A faithful copy of the whole listing is the goal. Match it exactly.

(Given material begins)

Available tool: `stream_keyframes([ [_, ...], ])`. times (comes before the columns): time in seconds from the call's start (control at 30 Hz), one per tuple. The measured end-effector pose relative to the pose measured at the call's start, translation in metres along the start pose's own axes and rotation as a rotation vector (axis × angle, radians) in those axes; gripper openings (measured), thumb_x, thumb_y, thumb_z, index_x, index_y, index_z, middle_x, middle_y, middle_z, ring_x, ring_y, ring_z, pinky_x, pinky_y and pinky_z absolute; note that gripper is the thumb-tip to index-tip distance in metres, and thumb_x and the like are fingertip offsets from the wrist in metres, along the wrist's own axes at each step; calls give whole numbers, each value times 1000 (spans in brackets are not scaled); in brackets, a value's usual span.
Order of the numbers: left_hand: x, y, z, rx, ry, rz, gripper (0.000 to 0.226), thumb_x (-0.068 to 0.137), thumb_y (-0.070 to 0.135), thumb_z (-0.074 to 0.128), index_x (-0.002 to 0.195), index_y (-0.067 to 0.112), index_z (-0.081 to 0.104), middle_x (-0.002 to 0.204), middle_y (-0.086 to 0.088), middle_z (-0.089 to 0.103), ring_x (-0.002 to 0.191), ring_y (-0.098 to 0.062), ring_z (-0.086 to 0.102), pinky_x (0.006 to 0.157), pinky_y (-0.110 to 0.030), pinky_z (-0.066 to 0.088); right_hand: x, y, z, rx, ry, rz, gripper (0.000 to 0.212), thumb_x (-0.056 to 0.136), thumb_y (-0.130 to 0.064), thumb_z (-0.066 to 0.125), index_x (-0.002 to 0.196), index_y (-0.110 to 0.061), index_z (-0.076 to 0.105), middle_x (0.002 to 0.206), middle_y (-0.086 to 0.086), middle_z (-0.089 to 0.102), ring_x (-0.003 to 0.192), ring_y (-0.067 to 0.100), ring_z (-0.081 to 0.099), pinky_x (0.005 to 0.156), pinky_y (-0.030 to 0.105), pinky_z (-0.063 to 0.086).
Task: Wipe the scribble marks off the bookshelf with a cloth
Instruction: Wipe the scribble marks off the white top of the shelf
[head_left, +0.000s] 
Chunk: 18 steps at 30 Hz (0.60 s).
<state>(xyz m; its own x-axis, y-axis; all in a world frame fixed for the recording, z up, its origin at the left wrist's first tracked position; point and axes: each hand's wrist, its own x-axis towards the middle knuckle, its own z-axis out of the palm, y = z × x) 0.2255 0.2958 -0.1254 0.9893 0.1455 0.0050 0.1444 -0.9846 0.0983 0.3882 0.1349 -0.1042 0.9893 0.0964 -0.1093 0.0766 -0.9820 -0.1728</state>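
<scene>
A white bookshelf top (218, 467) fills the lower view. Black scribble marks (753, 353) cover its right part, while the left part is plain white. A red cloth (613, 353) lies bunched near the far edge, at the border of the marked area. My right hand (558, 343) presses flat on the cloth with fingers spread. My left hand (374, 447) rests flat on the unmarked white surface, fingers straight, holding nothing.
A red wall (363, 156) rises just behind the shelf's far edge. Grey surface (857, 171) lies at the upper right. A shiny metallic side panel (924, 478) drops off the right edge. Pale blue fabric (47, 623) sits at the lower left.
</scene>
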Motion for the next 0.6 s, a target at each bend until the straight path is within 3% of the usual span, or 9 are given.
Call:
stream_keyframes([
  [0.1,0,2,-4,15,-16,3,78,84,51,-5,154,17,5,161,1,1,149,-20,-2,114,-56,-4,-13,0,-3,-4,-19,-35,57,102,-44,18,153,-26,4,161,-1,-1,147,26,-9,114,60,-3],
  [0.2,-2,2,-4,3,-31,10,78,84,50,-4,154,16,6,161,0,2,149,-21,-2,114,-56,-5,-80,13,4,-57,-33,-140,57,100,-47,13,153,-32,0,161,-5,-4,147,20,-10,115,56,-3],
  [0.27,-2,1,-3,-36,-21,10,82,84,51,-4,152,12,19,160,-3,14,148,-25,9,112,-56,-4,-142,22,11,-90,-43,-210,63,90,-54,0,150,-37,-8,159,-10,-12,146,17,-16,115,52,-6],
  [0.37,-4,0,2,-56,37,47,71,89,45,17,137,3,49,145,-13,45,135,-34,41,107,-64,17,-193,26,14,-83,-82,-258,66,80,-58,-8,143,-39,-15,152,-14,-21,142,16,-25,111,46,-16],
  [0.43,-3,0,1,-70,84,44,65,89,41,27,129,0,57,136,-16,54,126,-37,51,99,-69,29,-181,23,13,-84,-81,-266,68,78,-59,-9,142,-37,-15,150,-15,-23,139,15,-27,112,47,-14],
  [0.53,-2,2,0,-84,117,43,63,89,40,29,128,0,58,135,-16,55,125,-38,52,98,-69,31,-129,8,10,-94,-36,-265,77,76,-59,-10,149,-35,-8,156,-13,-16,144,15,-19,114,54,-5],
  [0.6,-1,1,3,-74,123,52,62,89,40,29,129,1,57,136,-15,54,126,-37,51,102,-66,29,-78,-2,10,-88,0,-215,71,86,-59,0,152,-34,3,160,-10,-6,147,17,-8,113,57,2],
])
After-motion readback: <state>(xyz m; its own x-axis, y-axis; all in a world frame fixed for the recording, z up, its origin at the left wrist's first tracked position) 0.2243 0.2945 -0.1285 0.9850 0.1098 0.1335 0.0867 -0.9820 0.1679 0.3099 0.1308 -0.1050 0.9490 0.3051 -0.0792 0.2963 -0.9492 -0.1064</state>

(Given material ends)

■ Response to this task
Available tool: `stream_keyframes([ [_, ...], ])`. times (comes before the columns): time in seconds from the call's start (control at 30 Hz), one per tuple. The measured end-effector pose relative to the pose measured at the call's start, translation in metres along the start pose's own axes and rotation as a rotation vector (axis × angle, radians) in those axes; gripper openings (measured), thumb_x, thumb_y, thumb_z, index_x, index_y, index_z, middle_x, middle_y, middle_z, ring_x, ring_y, ring_z, pinky_x, pinky_y and pinky_z absolute; note that gripper is the thumb-tip to index-tip distance in metres, and thumb_x and the like are fingertip offsets from the wrist in metres, along the wrist's own axes at each step; calls give whole numbers, each value times 1000 (spans in brackets are not scaled); in brackets, a value's usual span.
Order of the numbers: left_hand: x, y, z, rx, ry, rz, gripper (0.000 to 0.226), thumb_x (-0.068 to 0.137), thumb_y (-0.070 to 0.135), thumb_z (-0.074 to 0.128), index_x (-0.002 to 0.195), index_y (-0.067 to 0.112), index_z (-0.081 to 0.104), middle_x (-0.002 to 0.204), middle_y (-0.086 to 0.088), middle_z (-0.089 to 0.103), ring_x (-0.002 to 0.191), ring_y (-0.098 to 0.062), ring_z (-0.086 to 0.102), pinky_x (0.006 to 0.157), pinky_y (-0.110 to 0.030), pinky_z (-0.066 to 0.088); right_hand: x, y, z, rx, ry, rz, gripper (0.000 to 0.212), thumb_x (-0.056 to 0.136), thumb_y (-0.130 to 0.064), thumb_z (-0.066 to 0.125), index_x (-0.002 to 0.196), index_y (-0.110 to 0.061), index_z (-0.076 to 0.105), middle_x (0.002 to 0.206), middle_y (-0.086 to 0.086), middle_z (-0.089 to 0.102), ring_x (-0.003 to 0.192), ring_y (-0.067 to 0.100), ring_z (-0.081 to 0.099), pinky_x (0.005 to 0.156), pinky_y (-0.030 to 0.105), pinky_z (-0.063 to 0.086).
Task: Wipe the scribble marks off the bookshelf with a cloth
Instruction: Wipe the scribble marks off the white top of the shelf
[head_left, +0.000s] 
Chunk: 18 steps at 30 Hz (0.60 s).
<state>(xyz m; its own x-axis, y-axis; all in a world frame fixed for the recording, z up, its origin at the left wrist's first tracked position; point and axes: each hand's wrist, its own x-axis towards the middle knuckle, its own z-axis out of the palm, y = z × x) 0.2255 0.2958 -0.1254 0.9893 0.1455 0.0050 0.1444 -0.9846 0.0983 0.3882 0.1349 -0.1042 0.9893 0.0964 -0.1093 0.0766 -0.9820 -0.1728</state>
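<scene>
A white bookshelf top (218, 467) fills the lower view. Black scribble marks (753, 353) cover its right part, while the left part is plain white. A red cloth (613, 353) lies bunched near the far edge, at the border of the marked area. My right hand (558, 343) presses flat on the cloth with fingers spread. My left hand (374, 447) rests flat on the unmarked white surface, fingers straight, holding nothing.
A red wall (363, 156) rises just behind the shelf's far edge. Grey surface (857, 171) lies at the upper right. A shiny metallic side panel (924, 478) drops off the right edge. Pale blue fabric (47, 623) sits at the lower left.
</scene>
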Motion for the next 0.6 s, a target at each bend until the straight path is within 3% of the usual span, or 9 are given.
Call:
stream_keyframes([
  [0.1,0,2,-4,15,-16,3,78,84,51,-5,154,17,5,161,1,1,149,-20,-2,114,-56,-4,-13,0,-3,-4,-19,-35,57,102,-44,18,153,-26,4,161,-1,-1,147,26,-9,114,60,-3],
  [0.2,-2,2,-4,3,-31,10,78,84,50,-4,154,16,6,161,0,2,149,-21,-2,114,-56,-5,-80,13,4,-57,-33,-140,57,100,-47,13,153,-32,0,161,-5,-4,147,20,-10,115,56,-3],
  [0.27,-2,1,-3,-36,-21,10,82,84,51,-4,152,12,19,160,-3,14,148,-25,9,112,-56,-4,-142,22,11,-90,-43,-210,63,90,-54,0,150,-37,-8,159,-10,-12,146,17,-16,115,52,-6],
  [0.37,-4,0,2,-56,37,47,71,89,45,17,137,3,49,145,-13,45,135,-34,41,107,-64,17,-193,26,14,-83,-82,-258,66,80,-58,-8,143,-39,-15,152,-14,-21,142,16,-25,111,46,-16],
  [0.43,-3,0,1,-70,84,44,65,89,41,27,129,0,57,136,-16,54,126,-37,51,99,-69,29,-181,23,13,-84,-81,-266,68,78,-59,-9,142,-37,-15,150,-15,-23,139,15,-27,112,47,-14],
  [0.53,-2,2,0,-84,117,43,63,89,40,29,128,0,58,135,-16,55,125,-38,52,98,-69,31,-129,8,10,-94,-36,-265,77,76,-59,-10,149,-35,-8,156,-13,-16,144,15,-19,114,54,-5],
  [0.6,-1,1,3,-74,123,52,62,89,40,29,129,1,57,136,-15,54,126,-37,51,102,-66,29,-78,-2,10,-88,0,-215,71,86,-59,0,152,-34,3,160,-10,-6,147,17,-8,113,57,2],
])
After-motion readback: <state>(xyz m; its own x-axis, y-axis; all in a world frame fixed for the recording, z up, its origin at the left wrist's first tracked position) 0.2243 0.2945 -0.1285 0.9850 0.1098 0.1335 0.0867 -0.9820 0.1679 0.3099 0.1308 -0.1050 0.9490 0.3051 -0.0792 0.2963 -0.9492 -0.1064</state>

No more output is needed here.